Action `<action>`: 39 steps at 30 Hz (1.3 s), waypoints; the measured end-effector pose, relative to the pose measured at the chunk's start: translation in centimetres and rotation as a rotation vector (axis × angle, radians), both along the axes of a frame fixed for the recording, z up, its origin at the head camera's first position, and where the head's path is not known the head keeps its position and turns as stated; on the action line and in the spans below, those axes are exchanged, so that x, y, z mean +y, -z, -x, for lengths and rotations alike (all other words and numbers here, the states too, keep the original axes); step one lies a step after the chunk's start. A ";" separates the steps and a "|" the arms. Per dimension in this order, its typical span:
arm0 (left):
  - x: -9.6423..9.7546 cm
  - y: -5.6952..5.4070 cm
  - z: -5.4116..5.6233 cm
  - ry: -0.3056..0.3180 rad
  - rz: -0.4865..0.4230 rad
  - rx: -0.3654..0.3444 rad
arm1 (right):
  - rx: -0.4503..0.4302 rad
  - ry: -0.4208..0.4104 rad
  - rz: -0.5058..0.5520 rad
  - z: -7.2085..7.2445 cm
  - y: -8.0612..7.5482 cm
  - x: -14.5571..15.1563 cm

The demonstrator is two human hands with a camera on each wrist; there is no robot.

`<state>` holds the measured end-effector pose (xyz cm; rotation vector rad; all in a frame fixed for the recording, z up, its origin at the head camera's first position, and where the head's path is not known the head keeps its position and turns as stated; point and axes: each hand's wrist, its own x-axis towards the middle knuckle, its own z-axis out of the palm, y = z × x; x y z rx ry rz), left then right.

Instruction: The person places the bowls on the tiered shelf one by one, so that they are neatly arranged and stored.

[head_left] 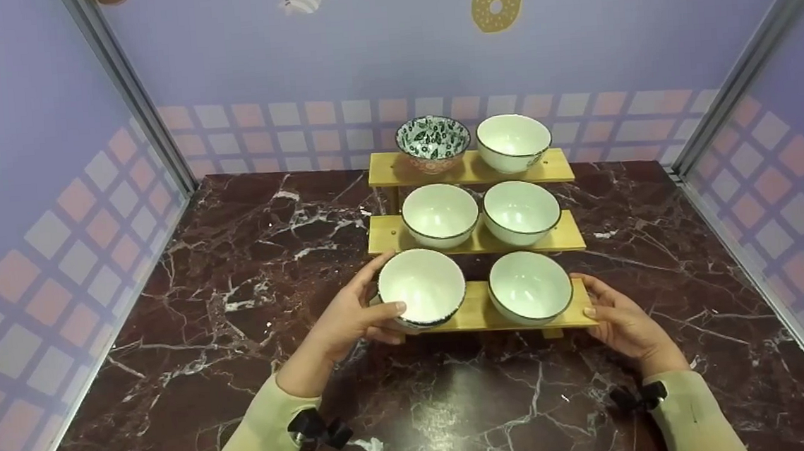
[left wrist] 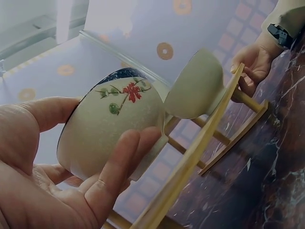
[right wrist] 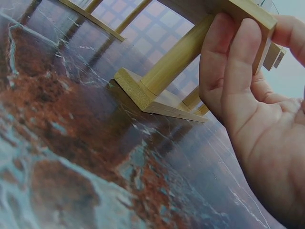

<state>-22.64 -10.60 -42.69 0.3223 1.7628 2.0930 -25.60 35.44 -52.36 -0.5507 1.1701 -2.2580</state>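
My left hand grips a white bowl at the left end of the lowest board of a three-step wooden rack. The thumb lies at the rim and the fingers curl beneath. In the left wrist view this bowl shows a blue rim band, a red flower and green leaves. Whether its foot touches the board I cannot tell. At the other end, my right hand pinches the board's edge, thumb on top and fingers below. Between the hands, a second white bowl sits on the same board.
Two white bowls stand on the middle board. The top board bears a dark floral-patterned bowl and a white bowl. The rack stands on a dark red marbled tabletop, with purple panels behind and at both sides.
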 end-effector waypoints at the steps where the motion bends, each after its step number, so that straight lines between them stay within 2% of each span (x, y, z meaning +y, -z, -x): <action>1: 0.2 0.0 0.0 0.006 -0.002 -0.004 | 0.001 -0.001 0.001 0.0 0.0 0.0; 8: 1.3 0.7 0.5 0.055 -0.020 -0.016 | 0.002 -0.006 0.012 0.0 0.0 0.0; 17: 2.6 1.3 0.9 0.062 -0.020 -0.060 | -0.003 0.006 -0.012 -0.1 -0.2 -0.1; 29: 2.7 1.6 1.1 0.079 -0.024 -0.061 | 0.014 0.000 -0.001 -0.1 -0.2 -0.2; 39: 2.5 1.6 1.0 0.114 0.016 -0.068 | 0.002 0.003 -0.011 -0.1 -0.2 -0.1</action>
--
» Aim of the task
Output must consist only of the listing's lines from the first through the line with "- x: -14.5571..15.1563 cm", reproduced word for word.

» Exercise answer
Action `<action>`: 39 steps at 30 Hz (1.3 s), waypoints; the measured end-effector pose, relative to the pose measured at the chunk's start: translation in centimetres and rotation as a rotation vector (axis × angle, radians), both along the axes of a frame fixed for the recording, z up, its origin at the head camera's first position, and where the head's path is not known the head keeps its position and turns as stated; on the action line and in the spans below, those axes are exchanged, so that x, y, z mean +y, -z, -x, for lengths and rotations alike (all other words and numbers here, the states too, keep the original axes); step one lies a step after the chunk's start. A ";" separates the steps and a "|" the arms. Per dimension in this order, its typical span:
arm0 (left):
  - x: -9.6423..9.7546 cm
  - y: -5.6952..5.4070 cm
  - z: -5.4116..5.6233 cm
  - ry: -0.3056..0.3180 rad
  - rz: -0.4865..0.4230 rad
  - rx: -0.3654..0.3444 rad
arm1 (right):
  - rx: -0.4503..0.4302 rad
  - ry: -0.4208..0.4104 rad
  - rz: -0.5058..0.5520 rad
  - z: -7.2085..7.2445 cm
  - y: -8.0612..7.5482 cm
  - x: -14.5571..15.1563 cm

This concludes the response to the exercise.